FIG. 2 is a view of the example taken along the line II-II in FIG.
FIG. 3 is a perspective view showing an example of a coating head used in the example.
FIG. 4 is a front view of the coating head.
FIG. 5 is a plan view of the coating head.
FIG. 6 is a side view of the coating head.
FIG. 7 is a diagram showing a coating liquid supply mechanism used in the example.
FIG. 8 is a side view showing another example of the best mode of the present invention.
FIG. 9 is a view of the same example taken along line IX-IX in FIG.
FIG. 10 is a side view showing a conventional coating apparatus.
FIG. 11 is a schematic side view showing a relationship between a substrate and a bead at the start of coating in the conventional example.
FIG. 12 is an enlarged explanatory view showing a state of a bead at the start of coating in the conventional example.
FIG. 13 is a schematic side view showing the relationship between a substrate during coating and a bead in the conventional example.
FIG. 14 is an explanatory diagram showing an enlarged state of a bead during application in the same conventional example.
FIG. 15 is a schematic side view showing a relationship between a substrate and a bead at the end of coating in the conventional example.
[Explanation of symbols]
10 ... coating equipment
12… ball screw
13A, 13B ... slider
14. Linear guide (board guide member)
15A, 15B ... holder support shaft (substrate holding member)
16A, 16B: Holder support arm (substrate holding member)
17A, 17B ... holding plate (substrate holding member)
18 Ball screw
19… Coating head
19a ... Slit
21… Linear guide (coating head guide member)
40… Coating device
42… Rotary axis
43A, 43B: Holder support arm (substrate holding member)
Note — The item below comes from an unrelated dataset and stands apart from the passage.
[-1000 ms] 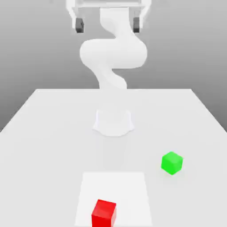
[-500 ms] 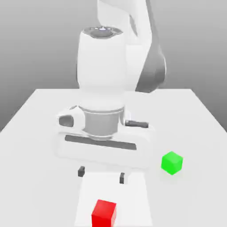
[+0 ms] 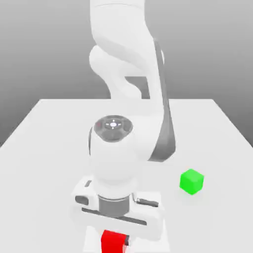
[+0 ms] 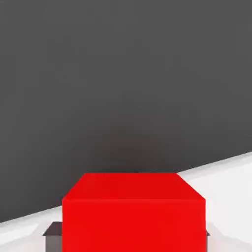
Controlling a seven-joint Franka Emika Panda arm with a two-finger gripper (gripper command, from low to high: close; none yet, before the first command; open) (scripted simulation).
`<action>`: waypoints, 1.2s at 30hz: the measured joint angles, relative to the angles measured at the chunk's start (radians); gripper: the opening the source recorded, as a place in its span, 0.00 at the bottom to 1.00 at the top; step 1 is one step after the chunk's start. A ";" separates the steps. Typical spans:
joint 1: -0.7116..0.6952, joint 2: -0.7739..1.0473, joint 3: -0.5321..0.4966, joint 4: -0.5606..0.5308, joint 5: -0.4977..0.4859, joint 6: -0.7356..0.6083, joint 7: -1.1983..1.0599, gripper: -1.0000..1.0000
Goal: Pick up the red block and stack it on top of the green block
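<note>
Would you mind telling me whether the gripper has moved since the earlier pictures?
Yes. The gripper has come down from high above the table and forward toward the camera, and is now shut on the red block.

In the exterior view, the white arm's hand hides the top of the small matte bright red cube (image 3: 114,243), and the near edge cuts off its base. In the hand view, that cube covers most of the dark fingers (image 4: 52,235).

The red block (image 4: 133,214) sits squarely between the gripper's (image 4: 129,236) dark fingertips (image 4: 52,234), which press against its two opposite sides. Beyond it lies a pale surface (image 4: 224,179) and a dark background.
</note>
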 joint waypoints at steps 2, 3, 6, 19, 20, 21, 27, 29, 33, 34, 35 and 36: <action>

44A, 44B ... holding plate (substrate holding member)
S: substrate

Claims (2)

A coating head having a band-shaped slit that opens upward and extends in the horizontal direction, and a substrate holding member that holds a substrate on which the coating liquid is to be applied in an inclined state above the coating head and in parallel with the coating head. The coating liquid is supplied to the coating head, a bead is formed between the coating head and the substrate held by the substrate holding member by the coating liquid discharged from the slit of the coating head, and the substrate and the coating are relatively formed. In a coating apparatus for applying a coating liquid to a substrate by moving the coating liquid on the substrate by moving the coating liquid in opposite directions, and applying the coating liquid to the coating liquid coating surface of the substrate from the beads.
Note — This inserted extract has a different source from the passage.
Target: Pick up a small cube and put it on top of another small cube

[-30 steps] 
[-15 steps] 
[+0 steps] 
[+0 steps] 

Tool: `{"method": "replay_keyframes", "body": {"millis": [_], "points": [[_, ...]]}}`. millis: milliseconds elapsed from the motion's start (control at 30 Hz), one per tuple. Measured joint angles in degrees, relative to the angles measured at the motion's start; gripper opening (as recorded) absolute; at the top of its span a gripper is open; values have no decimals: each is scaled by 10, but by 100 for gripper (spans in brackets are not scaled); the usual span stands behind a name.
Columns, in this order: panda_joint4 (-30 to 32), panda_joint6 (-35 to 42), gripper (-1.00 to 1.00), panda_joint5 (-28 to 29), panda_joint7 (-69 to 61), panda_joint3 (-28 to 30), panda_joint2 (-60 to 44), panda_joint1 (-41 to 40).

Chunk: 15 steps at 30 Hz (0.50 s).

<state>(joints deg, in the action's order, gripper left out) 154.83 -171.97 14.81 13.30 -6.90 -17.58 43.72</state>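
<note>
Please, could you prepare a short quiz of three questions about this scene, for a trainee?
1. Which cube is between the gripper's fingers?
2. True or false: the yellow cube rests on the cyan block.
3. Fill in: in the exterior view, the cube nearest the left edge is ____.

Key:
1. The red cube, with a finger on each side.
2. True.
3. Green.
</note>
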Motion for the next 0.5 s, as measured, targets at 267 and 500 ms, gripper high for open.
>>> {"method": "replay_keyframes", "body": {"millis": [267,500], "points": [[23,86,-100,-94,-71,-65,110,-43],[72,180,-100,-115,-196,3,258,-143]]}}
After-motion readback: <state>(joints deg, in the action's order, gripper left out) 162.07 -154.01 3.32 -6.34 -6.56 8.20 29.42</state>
The coating head is reciprocally movable along a coating head guide member that is inclined in a direction orthogonal to a strip-shaped slit extending in the horizontal direction of the coating head and in an upward direction,
Above the coating head guide member, a substrate guide member extending in a direction perpendicular to the coating head guide member and in the horizontal direction is arranged,
Two sliders are slidably attached to the substrate guide member along the substrate guide member, and the two sliders are alternately positioned above the coating head guide member,
A first position and a substrate where the substrate holding member positions the substrates respectively held by the two sliders such that the application liquid application surface thereof faces downward and is parallel to the moving direction of the application head; It is attached so as to be freely positioned at a second position where the coating liquid application surface is positioned upward and horizontal.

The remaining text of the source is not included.